The new enforcement measures, outlined in an addendum to the Performance Monitoring Framework for DisCos, are designed to enhance regulatory efficiency, improve energy delivery, and boost customer satisfaction.

The order, originally released on July 5, 2024, and updated on December 23, 2024, introduces specific sanctions for DisCos that fall short of energy offtake or customer service targets.

These measures will take effect in the first quarter of 2025 and remain in place until further notice.

The order, jointly signed by NERC Chairman, Sanusi Garba, and Commissioner for Legal, Licensing and Compliance, Dafe Akpeneye, aims to improve regulatory efficiency by aligning the frequency of Key Performance Indicators (KPIs) evaluations with data availability, ensuring timely and effective interventions. It also seeks to enhance compliance and enforcement measures by refining the regulatory framework to support DisCos in achieving performance targets.

The commission noted that the evaluation of compliance with two KPIs relies on data available only at the end of the market cycle. This delay may hinder the implementation of regulatory interventions outlined in the orders. The affected KPIs include Energy Offtake Relative to PCC and Compliance with the Reporting of Uniform System of Accounts

Under the directive, DisCos that fail to meet the 95 per cent energy offtake threshold in any month will receive a rectification directive. Failure to comply for two out of three months in a quarter will result in a five per cent downward adjustment in their guaranteed Administrative Operational Expenditure (OPEX) for the next quarter.

The order further stipulates that DisCos failing to meet 100 per cent reporting compliance targets within a month will receive a rectification directive. Continued failure to meet compliance targets for two months within a quarter, using the Uniform System of Accounts, will attract enforcement actions, including the withdrawal of the “Fit and Proper” approval for Chief Financial Officers or equivalent positions.

On customer service, DisCos are required to resolve 75 per cent of total customer complaints lodged through the NERC Contact Centre or their headquarters within respective timelines. Failure to meet the resolution rate will lead to enforcement actions.

Penalties for unresolved complaints after the expiration of timelines include: Billing issues: N10,000 per day; Disconnection issues: N2,000 per day; Interruption complaints: N2,000 per day; Metering issues: N1,000 per day; Delays in connection: N1,000 per day; and Voltage-related complaints: N1,000 per day.

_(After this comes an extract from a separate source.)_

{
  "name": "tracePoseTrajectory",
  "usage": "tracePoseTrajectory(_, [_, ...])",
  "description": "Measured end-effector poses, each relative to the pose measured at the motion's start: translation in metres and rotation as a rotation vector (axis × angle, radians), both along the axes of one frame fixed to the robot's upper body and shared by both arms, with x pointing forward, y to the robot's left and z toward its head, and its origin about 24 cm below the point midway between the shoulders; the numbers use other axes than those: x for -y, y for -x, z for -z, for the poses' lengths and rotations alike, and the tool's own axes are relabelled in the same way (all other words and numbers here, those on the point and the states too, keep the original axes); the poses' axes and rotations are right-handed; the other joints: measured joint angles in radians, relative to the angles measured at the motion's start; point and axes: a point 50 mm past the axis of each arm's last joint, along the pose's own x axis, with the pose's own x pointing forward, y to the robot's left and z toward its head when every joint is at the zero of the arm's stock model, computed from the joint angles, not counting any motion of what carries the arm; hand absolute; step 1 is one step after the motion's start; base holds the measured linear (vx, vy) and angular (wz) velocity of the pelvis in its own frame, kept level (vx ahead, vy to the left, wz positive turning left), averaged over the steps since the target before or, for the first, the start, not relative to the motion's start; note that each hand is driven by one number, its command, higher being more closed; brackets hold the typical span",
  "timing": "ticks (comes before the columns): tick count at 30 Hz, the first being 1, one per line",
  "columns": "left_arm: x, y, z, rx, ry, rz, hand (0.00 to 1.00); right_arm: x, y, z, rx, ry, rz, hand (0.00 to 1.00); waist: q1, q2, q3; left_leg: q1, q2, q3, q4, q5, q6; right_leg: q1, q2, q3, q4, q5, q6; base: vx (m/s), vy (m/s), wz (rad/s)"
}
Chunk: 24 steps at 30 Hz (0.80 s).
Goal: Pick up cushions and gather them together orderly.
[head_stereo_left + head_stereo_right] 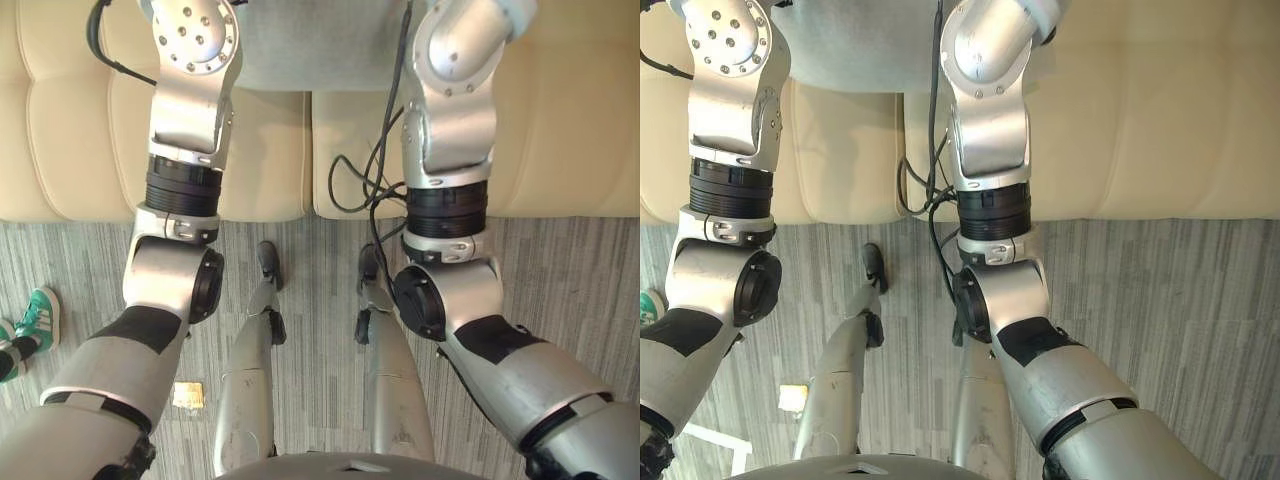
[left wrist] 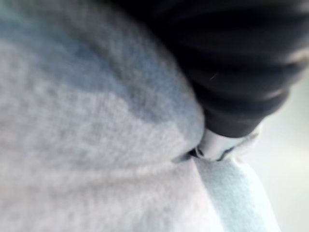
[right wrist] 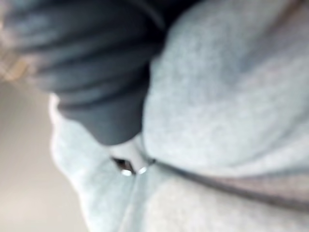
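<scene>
Left eye view: pale grey cushion (image 1: pixel 290 45) at the far edge, framed between the two outstretched silver arms, over the seam between the two cream seat pads of a sofa (image 1: pixel 70 140). Same cushion in the right eye view, again at the far edge and between the arms. Cannot tell whether resting on the seat or lifted off it.

Left wrist view, from very close: soft, fleecy grey fabric of the cushion pressed right up against the left hand (image 2: pixel 231 87). Dark ribbed cover against the cloth, and a small glimpse of silver at a fold. Fingers buried in the fabric, so cannot tell whether straight or curled round it.

Right wrist view: much the same for the right hand (image 3: pixel 96 72). Dark cover sunk against the grey cloth, a sliver of silver at a crease, fingers hidden, grasp impossible to judge.

Nearer than the sofa: grey striped carpet (image 1: pixel 560 270) across the floor. At the left edge of the left eye view, a person's green and white shoe (image 1: pixel 38 315) on the carpet. Nearby, closer in, a small tan square (image 1: pixel 188 395) lying flat on the carpet.
</scene>
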Motion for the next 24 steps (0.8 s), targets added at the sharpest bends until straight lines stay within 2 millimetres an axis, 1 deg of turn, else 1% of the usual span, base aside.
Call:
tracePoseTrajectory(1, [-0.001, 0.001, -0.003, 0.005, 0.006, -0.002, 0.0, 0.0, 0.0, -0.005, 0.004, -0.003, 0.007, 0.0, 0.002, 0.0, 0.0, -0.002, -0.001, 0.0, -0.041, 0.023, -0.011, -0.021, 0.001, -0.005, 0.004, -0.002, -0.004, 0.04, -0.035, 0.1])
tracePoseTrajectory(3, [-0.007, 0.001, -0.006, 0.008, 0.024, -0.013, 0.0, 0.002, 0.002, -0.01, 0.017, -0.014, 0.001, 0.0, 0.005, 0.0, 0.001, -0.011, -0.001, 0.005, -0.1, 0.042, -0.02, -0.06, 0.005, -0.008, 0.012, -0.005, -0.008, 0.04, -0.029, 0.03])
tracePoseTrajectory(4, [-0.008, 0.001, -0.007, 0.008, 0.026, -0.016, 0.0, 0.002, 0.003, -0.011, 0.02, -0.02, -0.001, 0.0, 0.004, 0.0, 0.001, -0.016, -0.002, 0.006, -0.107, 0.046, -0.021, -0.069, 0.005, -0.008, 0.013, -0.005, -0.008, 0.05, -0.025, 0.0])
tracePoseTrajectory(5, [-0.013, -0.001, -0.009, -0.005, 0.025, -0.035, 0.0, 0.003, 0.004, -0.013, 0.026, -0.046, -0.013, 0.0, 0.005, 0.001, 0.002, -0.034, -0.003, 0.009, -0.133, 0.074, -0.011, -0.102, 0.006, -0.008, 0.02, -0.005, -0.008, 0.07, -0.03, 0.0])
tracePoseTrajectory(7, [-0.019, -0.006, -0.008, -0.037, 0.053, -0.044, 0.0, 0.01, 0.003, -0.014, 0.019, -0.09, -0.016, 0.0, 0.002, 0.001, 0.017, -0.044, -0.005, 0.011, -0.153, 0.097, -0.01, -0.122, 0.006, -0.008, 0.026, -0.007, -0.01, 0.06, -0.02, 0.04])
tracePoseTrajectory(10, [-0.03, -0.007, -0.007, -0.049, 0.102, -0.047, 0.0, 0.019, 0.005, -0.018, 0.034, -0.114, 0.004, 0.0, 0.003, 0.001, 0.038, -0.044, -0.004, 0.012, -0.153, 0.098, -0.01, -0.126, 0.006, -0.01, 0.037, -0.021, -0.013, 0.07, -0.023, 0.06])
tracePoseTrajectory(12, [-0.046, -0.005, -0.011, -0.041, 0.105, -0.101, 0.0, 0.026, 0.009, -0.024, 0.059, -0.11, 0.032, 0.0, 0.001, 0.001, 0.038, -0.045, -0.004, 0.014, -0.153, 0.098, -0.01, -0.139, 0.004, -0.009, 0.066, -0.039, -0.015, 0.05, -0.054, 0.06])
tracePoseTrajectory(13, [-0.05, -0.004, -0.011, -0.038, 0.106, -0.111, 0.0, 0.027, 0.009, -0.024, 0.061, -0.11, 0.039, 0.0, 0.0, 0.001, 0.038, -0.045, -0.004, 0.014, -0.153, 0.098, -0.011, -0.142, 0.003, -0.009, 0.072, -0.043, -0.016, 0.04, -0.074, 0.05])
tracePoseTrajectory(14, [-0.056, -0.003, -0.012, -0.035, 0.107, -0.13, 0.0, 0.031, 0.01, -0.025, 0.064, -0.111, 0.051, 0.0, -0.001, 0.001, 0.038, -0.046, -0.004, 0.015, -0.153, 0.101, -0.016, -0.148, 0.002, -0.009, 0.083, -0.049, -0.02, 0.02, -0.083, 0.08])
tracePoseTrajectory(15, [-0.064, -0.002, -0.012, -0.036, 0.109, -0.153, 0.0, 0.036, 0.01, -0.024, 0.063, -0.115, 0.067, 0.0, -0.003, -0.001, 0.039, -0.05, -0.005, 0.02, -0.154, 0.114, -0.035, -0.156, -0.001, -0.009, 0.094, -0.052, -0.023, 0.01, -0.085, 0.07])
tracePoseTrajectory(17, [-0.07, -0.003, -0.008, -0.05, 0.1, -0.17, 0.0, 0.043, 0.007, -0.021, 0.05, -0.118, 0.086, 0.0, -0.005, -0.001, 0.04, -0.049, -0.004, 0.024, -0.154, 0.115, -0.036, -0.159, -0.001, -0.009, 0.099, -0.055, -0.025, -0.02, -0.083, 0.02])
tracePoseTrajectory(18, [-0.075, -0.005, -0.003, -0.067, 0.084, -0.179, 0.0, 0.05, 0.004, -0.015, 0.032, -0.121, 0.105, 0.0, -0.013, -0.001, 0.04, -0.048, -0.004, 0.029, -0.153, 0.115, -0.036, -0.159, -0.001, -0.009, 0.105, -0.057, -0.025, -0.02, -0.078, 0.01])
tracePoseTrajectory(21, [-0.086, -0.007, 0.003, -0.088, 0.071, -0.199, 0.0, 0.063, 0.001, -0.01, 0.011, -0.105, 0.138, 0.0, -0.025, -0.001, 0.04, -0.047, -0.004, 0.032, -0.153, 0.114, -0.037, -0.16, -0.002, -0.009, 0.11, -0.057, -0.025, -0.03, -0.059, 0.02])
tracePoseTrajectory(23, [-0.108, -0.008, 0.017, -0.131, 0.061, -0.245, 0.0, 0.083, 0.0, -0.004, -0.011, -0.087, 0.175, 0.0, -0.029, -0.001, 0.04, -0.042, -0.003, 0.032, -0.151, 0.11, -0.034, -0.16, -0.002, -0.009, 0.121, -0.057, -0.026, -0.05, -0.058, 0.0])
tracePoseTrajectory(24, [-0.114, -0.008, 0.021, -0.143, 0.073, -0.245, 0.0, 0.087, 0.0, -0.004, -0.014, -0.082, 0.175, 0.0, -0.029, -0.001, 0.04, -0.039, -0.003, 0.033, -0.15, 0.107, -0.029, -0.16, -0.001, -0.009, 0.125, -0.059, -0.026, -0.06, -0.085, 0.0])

“Failure to attain a 75 per cent resolution rate for total complaints in any quarter within the respective timelines may result in other enforcement actions, including the withdrawal of the KYL of the Head of Customer Service or the officer responsible for resolving customer complaints in the utility,” the commission stated.

NERC added that in evaluating compliance with the three affected KPIs for the third and fourth quarters of 2024, rectification directives will be issued for all non-compliance. The updated enforcement framework contained in this order will be applied starting from Q1 2025.